While the dust settles on the recent trial of Elizabeth Holmes, former CEO of Silicon Valley startup Theranos, attention is building around the Securities and Exchange Commission’s current and future role in regulating private firms.
Under existing federal law, private firms with less than 2,000 shareholders are not required to register with the SEC nor provide routine disclosures, unlike their public counterparts. 
While exemption from such regulatory requirements may provide private startup companies with the freedom to develop their business unimpeded by government, thus encouraging valuable innovation, the rapid growth of the private capital market has experts questioning whether some degree of SEC oversight may be warranted.
In fact, during her remarks at the “SEC Speaks in 2021” event held in October 2021, SEC Commissioner Allison Herren Lee signaled that the regulatory body is in the beginning stages of evaluating whether they may indeed have an obligation to consider “address[ing] the reduced transparency in U.S. equity markets” brought on by private market growth. 
So, what exactly does recent growth in the private market look like? To start, over two thirds of the capital currently being raised is being raised privately, in essence dwarfing that which is raised publicly.  What’s more, the number of “unicorns,” or private companies with valuations of more than $1 billion dollars, has skyrocketed from just 40 in 2013 to over 900 today. ,
But why does this explosive growth matter to the SEC, or even to the average investor?
According to Commissioner Allison Herren Lee, the shift of capital from public to private markets is akin to a large swath of the market, and thus the economy, “going dark.”  As private companies continue to raise billions of dollars from investors without any true pressure to go public, the rest of the world, and even the company’s investors themselves, remain largely in the dark about the company’s true operations and financial position. 
This lack of transparency poses risks not only to wealthy individual investors and employees who hold equity in the private firms for which they work. There are also risks to those whose retirement assets are invested indirectly in private markets through institutional investors. 
Furthermore, the sheer size of the private market and its continued growth poses other systemic issues, including the possibility of obscuring climate change or other Environmental, Social, and Governance (ESG) risks that these companies face or perpetuate. 
The Theranos saga is illustrative of some of the myriad risks posed by unicorn companies in the absence of regulatory requirements from the SEC. Theranos was a company which purported to have produced a “portable blood analyzer” which would “revolutionize the blood testing industry,” though in actuality the product did not function as was represented. 

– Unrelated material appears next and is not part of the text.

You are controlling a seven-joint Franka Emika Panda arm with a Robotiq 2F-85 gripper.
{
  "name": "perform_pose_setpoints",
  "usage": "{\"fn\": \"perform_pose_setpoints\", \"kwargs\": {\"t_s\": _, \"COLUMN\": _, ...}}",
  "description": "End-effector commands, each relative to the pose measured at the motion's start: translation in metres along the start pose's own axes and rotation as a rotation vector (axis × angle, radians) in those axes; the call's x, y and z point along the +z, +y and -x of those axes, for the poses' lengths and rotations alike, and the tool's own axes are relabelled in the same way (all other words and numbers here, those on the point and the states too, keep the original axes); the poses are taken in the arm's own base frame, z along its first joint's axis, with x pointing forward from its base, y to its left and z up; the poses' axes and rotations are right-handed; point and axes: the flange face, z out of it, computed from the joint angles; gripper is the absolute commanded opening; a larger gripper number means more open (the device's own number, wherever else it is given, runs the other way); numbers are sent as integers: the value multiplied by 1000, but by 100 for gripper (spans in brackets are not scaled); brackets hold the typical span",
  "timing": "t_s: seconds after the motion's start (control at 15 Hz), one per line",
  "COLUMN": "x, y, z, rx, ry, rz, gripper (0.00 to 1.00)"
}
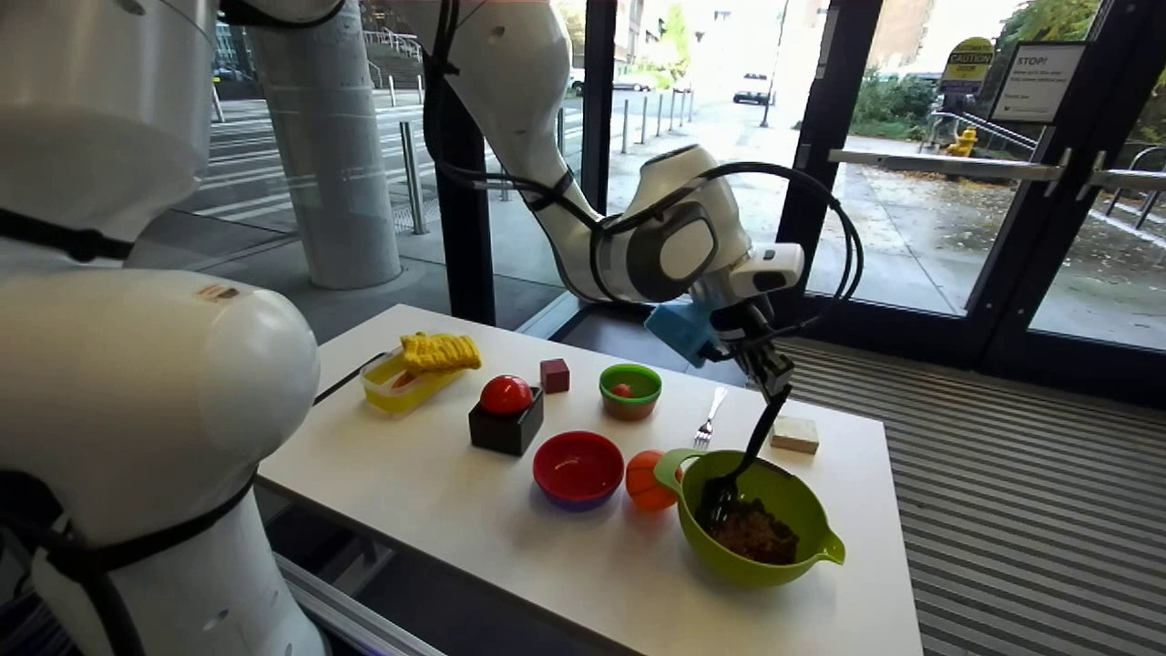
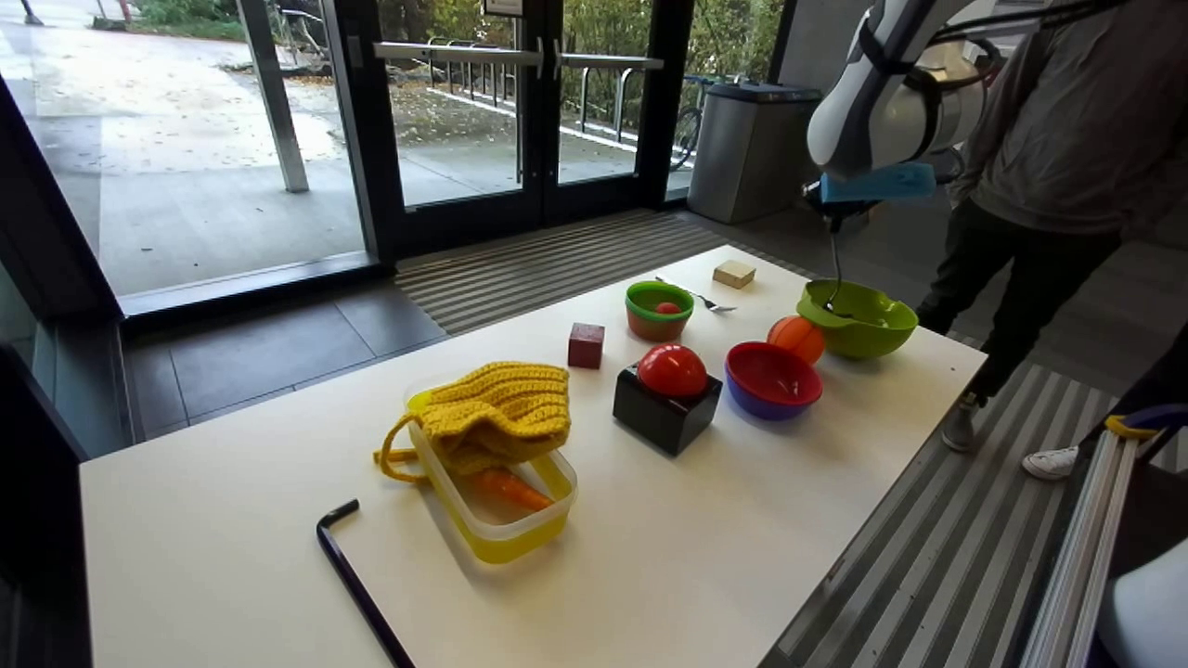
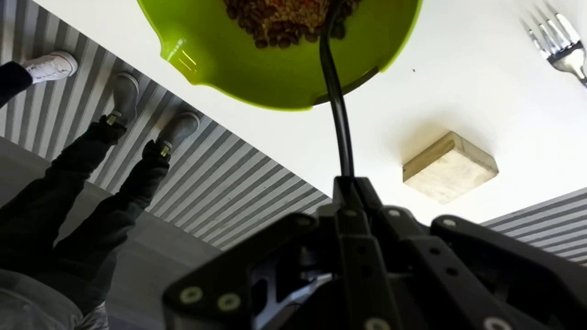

Ultimately, Theranos and its management were charged by the SEC for making false statements about their business and technology in violation of the anti-fraud provisions of federal securities laws.  Theranos had raised more than $700 million from private investors and venture capitalists, and while its value topped $10 billion in 2015, it was completely liquidated, and worthless, by 2018. 
The lesson here is evident – as capital continues to shift from public to private markets, investors are at greater risk of falling prey to a fraudulent scheme like that of Theranos, and the broader economy may well feel the aftershocks. When private startups raise large sums of money in the absence of mandated SEC disclosures, their value may well be inflated, and investors may not find out until their money is already lost.
While the SEC is still in the early stages of considering new reporting requirements for large private firms, this is a key area for investors to keep their eyes on in the coming months.